TASK STATEMENT =
Only the lines from the beginning of the data below through the line that contains "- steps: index" should be repeated, exactly as written.

INPUT DATA =
---+---

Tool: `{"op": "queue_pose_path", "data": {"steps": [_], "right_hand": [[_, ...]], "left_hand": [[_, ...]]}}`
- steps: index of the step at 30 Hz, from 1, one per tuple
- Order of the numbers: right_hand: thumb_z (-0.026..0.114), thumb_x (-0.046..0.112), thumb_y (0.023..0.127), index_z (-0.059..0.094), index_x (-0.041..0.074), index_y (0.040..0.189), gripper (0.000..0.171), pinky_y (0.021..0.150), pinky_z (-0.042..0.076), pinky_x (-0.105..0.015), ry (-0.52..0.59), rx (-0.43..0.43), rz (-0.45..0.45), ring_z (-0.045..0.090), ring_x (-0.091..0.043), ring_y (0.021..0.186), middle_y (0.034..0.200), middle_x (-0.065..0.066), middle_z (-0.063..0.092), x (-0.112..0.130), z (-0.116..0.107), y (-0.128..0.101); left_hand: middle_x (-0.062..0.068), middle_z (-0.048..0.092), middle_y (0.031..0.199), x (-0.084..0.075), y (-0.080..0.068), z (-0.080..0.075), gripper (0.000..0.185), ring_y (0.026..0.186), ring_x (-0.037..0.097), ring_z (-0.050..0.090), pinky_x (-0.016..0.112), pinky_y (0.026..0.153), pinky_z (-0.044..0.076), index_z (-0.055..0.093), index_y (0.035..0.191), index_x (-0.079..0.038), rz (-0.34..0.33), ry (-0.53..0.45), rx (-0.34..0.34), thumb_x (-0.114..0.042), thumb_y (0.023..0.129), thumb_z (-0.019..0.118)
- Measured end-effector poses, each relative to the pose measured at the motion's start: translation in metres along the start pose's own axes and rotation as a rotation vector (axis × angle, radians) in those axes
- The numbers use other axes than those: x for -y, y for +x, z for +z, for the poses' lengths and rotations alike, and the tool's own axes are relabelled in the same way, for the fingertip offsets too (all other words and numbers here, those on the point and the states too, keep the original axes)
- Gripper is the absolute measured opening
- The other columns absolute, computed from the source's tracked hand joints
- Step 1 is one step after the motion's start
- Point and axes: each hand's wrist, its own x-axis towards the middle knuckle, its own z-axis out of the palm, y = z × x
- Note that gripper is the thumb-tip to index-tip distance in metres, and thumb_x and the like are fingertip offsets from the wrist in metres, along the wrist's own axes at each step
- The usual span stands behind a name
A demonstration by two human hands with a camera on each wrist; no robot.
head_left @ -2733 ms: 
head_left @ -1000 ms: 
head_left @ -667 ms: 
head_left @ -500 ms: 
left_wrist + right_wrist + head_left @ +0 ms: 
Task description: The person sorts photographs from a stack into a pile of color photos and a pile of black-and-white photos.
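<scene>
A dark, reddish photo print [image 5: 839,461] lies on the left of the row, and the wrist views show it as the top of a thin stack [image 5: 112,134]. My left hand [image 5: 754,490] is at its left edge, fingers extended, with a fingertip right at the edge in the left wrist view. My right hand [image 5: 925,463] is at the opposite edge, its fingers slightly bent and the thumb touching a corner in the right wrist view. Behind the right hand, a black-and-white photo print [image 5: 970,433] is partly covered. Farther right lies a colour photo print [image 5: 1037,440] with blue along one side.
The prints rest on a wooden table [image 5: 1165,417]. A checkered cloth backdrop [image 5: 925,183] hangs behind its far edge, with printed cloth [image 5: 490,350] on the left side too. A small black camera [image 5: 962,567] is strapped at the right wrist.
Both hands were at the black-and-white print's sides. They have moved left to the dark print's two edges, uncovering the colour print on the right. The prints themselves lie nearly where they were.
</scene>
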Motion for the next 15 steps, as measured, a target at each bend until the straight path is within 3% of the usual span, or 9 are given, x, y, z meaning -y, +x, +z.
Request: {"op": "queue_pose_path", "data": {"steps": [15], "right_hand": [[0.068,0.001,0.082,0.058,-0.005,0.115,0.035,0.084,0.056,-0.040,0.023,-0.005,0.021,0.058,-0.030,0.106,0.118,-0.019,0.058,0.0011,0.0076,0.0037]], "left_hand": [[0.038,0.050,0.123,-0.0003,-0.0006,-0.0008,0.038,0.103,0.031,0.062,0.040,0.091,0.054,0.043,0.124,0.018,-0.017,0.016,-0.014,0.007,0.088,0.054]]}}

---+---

WRITTEN RESPONSE =
Tool: `{"op": "queue_pose_path", "data": {"steps": [_], "right_hand": [[_, ...]], "left_hand": [[_, ...]]}}`
- steps: index of the step at 30 Hz, from 1, one per tuple

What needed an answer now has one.